**REQUIRED ACTION**
All lines below containing the string "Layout" are to be copied.

**MATERIAL SHOWN**
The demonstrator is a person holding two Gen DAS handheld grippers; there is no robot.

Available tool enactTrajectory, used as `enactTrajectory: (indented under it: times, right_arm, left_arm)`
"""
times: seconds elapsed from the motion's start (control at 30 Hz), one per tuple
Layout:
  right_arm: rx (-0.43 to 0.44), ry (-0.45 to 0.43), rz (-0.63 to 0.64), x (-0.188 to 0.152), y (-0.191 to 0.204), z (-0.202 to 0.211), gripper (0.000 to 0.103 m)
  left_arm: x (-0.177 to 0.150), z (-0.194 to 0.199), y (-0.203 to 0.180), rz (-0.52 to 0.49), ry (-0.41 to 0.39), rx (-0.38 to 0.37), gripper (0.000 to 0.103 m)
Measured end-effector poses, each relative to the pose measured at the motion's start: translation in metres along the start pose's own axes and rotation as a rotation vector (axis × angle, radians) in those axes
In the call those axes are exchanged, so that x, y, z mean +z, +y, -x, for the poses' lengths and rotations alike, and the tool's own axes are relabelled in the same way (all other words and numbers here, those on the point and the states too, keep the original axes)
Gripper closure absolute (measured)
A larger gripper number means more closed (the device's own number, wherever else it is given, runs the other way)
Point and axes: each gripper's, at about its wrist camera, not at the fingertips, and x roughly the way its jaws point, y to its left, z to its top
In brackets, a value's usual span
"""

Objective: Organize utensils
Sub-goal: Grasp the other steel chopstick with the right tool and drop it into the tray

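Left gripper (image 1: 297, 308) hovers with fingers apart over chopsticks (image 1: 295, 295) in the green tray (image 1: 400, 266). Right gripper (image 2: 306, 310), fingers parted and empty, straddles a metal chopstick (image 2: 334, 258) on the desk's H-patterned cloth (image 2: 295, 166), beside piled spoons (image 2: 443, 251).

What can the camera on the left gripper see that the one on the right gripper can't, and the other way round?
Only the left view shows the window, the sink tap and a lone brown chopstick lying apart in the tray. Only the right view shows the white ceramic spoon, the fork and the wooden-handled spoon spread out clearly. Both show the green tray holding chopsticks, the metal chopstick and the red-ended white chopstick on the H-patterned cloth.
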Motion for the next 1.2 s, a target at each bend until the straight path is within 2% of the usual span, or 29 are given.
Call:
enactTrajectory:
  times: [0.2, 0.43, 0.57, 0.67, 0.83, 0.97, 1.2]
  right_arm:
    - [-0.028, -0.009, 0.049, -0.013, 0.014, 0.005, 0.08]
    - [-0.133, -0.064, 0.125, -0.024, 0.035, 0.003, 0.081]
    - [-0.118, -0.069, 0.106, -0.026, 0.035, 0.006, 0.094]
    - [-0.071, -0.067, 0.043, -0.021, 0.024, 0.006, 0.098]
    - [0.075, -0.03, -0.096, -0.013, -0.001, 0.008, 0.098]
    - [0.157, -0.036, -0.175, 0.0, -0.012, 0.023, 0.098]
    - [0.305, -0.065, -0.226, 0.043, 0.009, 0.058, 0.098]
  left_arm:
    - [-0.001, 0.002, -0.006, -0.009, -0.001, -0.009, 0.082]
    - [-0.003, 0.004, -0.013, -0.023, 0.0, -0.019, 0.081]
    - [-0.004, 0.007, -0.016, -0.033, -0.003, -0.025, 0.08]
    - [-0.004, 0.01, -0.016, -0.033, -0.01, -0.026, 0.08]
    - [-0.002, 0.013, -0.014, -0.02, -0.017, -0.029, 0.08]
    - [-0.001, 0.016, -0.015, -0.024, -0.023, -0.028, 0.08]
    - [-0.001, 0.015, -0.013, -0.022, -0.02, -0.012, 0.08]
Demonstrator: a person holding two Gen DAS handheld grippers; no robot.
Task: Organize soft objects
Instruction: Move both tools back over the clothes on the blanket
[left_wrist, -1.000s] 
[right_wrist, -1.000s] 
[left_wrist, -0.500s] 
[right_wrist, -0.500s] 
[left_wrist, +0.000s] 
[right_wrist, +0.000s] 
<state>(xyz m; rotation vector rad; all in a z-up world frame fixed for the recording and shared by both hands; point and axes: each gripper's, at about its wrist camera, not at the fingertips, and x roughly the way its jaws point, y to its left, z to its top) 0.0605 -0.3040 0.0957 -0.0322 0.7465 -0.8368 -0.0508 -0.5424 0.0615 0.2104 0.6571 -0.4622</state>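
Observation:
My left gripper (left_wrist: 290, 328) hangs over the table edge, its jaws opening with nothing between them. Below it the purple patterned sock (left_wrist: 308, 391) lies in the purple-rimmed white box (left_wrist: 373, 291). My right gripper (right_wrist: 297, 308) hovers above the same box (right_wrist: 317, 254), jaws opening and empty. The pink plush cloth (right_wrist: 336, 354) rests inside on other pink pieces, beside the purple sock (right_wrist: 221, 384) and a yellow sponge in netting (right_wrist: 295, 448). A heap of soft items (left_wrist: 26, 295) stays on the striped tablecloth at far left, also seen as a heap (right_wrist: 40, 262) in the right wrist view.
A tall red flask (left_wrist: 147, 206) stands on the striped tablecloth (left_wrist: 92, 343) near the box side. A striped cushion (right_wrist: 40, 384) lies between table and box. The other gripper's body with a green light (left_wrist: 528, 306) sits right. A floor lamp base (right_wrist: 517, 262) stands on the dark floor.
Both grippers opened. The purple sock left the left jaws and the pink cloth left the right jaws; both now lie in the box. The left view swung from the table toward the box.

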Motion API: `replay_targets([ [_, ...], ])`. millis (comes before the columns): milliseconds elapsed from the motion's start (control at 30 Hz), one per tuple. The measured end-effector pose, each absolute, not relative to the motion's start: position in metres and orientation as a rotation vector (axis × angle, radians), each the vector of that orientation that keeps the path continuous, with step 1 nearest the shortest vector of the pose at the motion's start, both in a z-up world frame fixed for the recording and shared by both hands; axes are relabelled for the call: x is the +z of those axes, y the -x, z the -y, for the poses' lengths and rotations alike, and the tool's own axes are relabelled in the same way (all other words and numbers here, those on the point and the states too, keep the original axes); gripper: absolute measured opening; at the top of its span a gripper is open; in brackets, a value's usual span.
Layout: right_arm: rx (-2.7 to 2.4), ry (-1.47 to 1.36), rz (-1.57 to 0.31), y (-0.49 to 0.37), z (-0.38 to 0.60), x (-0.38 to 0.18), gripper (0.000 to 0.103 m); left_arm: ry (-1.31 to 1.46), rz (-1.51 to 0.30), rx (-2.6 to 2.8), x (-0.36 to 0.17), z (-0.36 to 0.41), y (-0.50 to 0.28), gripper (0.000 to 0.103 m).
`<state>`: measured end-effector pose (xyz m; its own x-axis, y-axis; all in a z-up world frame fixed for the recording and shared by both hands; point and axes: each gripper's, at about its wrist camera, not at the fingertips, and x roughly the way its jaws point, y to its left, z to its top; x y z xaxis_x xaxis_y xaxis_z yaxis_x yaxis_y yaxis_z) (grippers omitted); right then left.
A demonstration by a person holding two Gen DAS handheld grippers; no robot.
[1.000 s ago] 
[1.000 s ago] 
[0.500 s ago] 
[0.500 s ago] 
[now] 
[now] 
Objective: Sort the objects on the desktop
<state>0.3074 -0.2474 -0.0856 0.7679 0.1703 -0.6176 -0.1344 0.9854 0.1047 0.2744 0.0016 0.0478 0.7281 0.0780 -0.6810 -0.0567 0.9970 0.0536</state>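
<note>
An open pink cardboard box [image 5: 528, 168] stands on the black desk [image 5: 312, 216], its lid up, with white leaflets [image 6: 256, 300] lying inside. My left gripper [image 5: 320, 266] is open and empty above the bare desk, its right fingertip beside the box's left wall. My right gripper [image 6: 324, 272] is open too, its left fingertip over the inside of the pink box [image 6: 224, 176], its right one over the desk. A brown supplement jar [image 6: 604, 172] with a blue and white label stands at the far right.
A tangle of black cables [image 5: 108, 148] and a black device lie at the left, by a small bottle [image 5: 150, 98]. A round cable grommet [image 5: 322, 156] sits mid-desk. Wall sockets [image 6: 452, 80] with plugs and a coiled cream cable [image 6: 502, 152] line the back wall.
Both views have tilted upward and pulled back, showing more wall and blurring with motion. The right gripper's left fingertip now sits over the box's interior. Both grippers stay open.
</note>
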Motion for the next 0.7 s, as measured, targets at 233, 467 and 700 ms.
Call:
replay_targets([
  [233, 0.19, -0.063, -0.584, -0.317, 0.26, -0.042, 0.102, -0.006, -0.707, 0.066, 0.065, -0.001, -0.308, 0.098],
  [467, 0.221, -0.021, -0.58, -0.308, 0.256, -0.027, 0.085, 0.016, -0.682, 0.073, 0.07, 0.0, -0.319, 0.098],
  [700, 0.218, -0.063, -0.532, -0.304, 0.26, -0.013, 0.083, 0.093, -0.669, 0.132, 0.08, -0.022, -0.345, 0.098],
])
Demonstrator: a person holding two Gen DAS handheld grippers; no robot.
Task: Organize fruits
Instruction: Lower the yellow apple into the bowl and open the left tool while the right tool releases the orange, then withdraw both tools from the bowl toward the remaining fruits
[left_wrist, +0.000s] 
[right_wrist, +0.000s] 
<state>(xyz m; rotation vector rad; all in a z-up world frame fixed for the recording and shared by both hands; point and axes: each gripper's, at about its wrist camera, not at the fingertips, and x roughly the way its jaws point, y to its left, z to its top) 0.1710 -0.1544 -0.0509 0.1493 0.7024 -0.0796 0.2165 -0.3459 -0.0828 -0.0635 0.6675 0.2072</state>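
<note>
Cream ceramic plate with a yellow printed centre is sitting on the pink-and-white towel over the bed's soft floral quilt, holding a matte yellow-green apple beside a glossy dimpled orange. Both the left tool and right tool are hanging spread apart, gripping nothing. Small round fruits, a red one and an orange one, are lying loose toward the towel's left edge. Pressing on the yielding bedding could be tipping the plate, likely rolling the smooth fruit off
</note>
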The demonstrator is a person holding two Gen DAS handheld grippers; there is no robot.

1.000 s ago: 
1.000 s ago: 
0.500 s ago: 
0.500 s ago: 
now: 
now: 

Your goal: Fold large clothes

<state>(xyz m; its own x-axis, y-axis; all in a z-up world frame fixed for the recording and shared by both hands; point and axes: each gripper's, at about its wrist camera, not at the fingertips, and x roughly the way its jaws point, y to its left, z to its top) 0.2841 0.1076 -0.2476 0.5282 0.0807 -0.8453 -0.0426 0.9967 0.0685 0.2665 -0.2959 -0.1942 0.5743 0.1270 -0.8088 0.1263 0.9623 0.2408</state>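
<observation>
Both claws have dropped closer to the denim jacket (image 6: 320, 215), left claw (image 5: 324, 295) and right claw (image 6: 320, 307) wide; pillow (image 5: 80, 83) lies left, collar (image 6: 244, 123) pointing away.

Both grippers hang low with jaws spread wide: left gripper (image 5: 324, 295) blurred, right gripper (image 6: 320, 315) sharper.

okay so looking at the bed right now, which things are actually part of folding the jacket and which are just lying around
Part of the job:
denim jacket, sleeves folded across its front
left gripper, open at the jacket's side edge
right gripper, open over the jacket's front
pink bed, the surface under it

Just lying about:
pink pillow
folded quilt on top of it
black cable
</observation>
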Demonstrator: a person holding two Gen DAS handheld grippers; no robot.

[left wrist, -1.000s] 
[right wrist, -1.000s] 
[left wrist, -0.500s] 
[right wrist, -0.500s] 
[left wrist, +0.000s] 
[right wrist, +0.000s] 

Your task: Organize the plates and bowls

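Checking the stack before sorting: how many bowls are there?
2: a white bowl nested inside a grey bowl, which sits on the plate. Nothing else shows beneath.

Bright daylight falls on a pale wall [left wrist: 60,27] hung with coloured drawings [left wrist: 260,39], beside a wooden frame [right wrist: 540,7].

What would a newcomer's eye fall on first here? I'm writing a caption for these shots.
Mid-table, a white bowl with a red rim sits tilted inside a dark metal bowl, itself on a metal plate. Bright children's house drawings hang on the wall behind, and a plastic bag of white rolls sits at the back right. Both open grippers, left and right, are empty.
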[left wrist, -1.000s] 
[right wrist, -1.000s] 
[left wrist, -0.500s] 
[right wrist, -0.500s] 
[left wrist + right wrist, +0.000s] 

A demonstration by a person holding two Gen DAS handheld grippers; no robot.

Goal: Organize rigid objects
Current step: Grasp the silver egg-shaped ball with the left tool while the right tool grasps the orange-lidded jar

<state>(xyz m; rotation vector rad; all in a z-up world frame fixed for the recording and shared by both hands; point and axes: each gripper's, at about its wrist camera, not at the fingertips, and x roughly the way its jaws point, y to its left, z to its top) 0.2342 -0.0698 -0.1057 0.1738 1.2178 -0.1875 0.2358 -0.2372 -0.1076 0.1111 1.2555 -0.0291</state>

**RESPONSE TO THE TASK**
Layout:
Layout: right_arm: rx (-2.7 to 2.4), ry (-1.47 to 1.36), rz (-1.57 to 0.31), y (-0.49 to 0.37), z (-0.38 to 0.60), x (-0.38 to 0.18), gripper (0.000 to 0.103 m); left_arm: ry (-1.31 to 1.46), rz (-1.51 to 0.30), rx (-2.6 to 2.8), x (-0.36 to 0.17), z (-0.36 to 0.41), y (-0.50 to 0.28), gripper (0.000 to 0.103 m).

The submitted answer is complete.